» EXERCISE AIM: Reproduce the data in full, exactly.

____________________

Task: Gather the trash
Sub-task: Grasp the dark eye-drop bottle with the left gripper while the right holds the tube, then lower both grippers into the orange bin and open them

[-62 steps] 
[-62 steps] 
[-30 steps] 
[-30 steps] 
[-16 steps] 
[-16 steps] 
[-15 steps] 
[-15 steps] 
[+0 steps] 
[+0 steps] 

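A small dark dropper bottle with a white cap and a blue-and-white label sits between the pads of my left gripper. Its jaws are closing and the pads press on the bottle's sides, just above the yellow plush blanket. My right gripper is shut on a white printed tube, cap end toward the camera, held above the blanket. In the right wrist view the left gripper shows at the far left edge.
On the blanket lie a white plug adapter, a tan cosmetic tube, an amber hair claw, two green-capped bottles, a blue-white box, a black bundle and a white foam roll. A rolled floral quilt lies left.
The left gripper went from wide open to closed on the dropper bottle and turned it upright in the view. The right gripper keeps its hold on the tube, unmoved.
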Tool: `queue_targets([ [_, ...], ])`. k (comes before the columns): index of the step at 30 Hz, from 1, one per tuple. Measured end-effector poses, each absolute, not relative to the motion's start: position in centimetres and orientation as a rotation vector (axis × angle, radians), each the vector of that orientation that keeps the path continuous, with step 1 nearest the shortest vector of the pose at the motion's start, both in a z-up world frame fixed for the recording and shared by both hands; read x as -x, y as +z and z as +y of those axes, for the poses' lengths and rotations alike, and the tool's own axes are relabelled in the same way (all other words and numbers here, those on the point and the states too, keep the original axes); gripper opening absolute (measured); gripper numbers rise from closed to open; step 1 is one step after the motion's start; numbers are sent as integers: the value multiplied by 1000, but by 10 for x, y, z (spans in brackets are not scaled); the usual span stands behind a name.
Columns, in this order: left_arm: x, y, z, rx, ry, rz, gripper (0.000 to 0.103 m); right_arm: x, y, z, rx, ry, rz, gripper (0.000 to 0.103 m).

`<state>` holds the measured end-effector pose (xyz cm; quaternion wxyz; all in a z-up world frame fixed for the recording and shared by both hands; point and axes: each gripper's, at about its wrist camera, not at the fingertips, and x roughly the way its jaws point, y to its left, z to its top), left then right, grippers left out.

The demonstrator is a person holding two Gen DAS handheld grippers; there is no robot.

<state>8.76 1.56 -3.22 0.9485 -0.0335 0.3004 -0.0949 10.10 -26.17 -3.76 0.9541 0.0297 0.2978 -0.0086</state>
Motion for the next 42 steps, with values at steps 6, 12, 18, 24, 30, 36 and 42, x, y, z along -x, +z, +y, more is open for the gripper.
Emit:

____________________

» YOUR SOLUTION:
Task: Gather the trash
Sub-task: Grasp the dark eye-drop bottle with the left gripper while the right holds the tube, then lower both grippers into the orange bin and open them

[-62 steps] 
[-62 steps] 
[-30 steps] 
[-30 steps] 
[-16 steps] 
[-16 steps] 
[-15 steps] 
[-15 steps] 
[+0 steps] 
[+0 steps] 

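A small dark dropper bottle with a white cap and a blue-and-white label sits between the pads of my left gripper. Its jaws are closing and the pads press on the bottle's sides, just above the yellow plush blanket. My right gripper is shut on a white printed tube, cap end toward the camera, held above the blanket. In the right wrist view the left gripper shows at the far left edge.
On the blanket lie a white plug adapter, a tan cosmetic tube, an amber hair claw, two green-capped bottles, a blue-white box, a black bundle and a white foam roll. A rolled floral quilt lies left.
The left gripper went from wide open to closed on the dropper bottle and turned it upright in the view. The right gripper keeps its hold on the tube, unmoved.
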Tool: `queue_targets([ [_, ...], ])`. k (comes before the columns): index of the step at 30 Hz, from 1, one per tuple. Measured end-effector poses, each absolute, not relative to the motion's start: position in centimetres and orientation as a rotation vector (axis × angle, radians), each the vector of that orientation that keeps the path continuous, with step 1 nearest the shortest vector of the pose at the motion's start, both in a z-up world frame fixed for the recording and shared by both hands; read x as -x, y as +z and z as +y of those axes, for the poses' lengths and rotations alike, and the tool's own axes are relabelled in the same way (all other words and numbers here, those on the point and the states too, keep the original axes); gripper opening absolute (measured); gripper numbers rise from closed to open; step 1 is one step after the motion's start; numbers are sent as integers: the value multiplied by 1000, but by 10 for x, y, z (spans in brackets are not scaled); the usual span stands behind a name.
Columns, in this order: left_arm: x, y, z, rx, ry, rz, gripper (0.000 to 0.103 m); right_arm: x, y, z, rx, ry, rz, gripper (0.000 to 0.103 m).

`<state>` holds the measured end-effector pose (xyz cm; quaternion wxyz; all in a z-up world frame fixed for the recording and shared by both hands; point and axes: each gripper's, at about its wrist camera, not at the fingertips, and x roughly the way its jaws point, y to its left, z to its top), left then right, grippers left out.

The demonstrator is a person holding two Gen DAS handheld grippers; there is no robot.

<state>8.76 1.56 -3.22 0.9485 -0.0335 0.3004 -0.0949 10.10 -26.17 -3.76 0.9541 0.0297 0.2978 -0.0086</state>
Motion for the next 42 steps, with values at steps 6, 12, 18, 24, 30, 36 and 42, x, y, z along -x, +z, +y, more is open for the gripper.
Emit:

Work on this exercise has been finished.